### [WHAT IS EXPECTED]
From the listing below, extract every line in which the word "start" appears.

### [DATA SECTION]
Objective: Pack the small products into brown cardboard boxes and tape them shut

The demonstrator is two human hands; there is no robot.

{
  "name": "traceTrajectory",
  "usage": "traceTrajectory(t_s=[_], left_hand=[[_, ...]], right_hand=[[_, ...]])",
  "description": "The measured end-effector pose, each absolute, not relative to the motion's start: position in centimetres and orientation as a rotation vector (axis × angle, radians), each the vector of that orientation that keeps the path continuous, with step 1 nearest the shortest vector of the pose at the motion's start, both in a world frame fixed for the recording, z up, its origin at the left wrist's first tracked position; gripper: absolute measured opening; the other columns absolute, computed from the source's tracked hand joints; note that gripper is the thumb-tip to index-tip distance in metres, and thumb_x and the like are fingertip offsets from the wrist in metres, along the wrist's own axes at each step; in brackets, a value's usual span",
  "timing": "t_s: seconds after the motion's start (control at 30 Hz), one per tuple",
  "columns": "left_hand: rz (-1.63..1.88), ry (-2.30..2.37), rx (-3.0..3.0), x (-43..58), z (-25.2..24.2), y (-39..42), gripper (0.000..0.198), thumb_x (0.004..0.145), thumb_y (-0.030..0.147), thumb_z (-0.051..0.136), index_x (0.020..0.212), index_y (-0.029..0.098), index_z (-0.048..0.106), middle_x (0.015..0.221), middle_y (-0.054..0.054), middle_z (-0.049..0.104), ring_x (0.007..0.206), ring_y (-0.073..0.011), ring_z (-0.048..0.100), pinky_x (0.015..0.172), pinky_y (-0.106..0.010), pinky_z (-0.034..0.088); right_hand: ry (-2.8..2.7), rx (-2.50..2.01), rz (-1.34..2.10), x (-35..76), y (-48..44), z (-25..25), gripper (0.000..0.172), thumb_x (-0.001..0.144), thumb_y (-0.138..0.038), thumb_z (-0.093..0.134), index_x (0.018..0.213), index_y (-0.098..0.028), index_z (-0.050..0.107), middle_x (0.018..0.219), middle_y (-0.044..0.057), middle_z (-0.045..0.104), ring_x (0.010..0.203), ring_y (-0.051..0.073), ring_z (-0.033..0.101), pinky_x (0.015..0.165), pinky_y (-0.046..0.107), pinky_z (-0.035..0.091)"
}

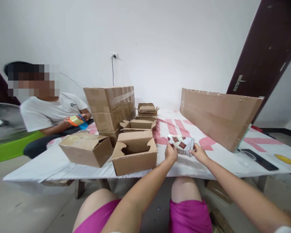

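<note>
Above the table, a white packet point(181, 144) printed with brown squares and part of a word is held up between my two hands. My left hand point(171, 153) grips its left side, fingers closed. At its right end my right hand point(199, 154) pinches the edge. To the left of my left hand stands an open cardboard box point(135, 153) with raised flaps. Its inside is dark, so I cannot tell what is in it. Behind it, more open boxes point(142, 124) run back in a row.
Closed boxes point(109, 106) are stacked at the left, with a single taped box point(86, 147) in front. A co-worker point(53, 113) there holds a tape dispenser point(78, 121). A tall cardboard panel point(218, 113) stands right, near a black phone-like slab point(259, 159) and a yellow disc point(285, 159).
</note>
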State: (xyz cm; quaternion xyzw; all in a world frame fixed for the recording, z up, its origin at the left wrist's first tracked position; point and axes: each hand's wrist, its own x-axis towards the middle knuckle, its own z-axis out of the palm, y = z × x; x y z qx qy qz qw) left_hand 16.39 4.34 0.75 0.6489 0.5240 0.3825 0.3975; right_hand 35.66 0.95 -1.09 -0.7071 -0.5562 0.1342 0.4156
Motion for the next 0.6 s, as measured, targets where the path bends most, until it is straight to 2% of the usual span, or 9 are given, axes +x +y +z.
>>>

### [REPLY]
  "description": "The measured end-effector pose, each absolute, not relative to the motion's start: position in centimetres and orientation as a rotation vector (axis × angle, radians), each the vector of that orientation that keeps the path continuous, with step 1 nearest the shortest vector of the pose at the motion's start, both in a world frame fixed for the recording, z up, its origin at the left wrist's first tracked position; gripper: absolute measured opening; the other columns absolute, computed from the source's tracked hand joints; note that gripper is the thumb-tip to index-tip distance in metres, and thumb_x and the like are fingertip offsets from the wrist in metres, along the wrist's own axes at each step; in brackets, a value's usual span",
  "timing": "t_s: seconds after the motion's start (control at 30 Hz), one per tuple",

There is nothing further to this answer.